INSTRUCTIONS TO FOLLOW ::
Whenever an image turns up, omit it and return the remaining data exactly.

EXERCISE DATA ::
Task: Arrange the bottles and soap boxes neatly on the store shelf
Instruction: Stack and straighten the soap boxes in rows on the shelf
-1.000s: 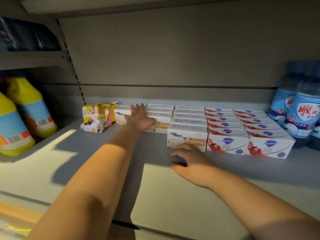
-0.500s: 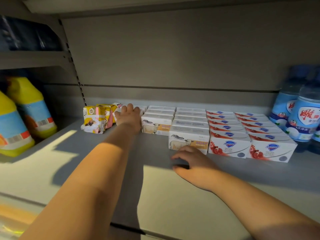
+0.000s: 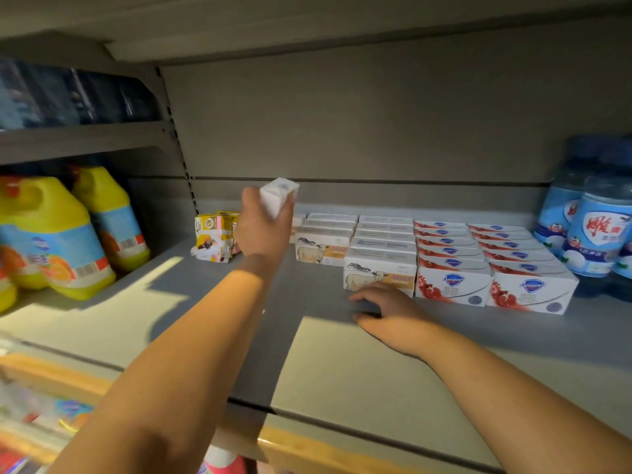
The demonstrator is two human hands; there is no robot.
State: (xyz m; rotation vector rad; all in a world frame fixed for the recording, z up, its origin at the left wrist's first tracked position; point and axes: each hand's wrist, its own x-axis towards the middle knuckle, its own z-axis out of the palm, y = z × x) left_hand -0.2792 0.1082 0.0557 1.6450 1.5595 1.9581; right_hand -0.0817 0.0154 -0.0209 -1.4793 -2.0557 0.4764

EXERCISE ANSWER ::
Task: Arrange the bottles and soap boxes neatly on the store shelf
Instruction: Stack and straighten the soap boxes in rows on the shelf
-1.000s: 
-0.500s: 
+0.000s: 
The demonstrator is two human hands; there is no robot.
State: (xyz m; rotation vector rad; all in a world frame fixed for the recording, z up, its origin at the left wrist's first tracked position; point and axes: each hand's wrist, its own x-axis towards the middle knuckle, its own z-axis out of the palm, y = z × x) left_hand -0.2792 0.1082 0.0557 1.6450 1.5595 1.9581; right_hand -0.0817 0.0154 -0.0209 -1.4793 -2.0557 0.4764

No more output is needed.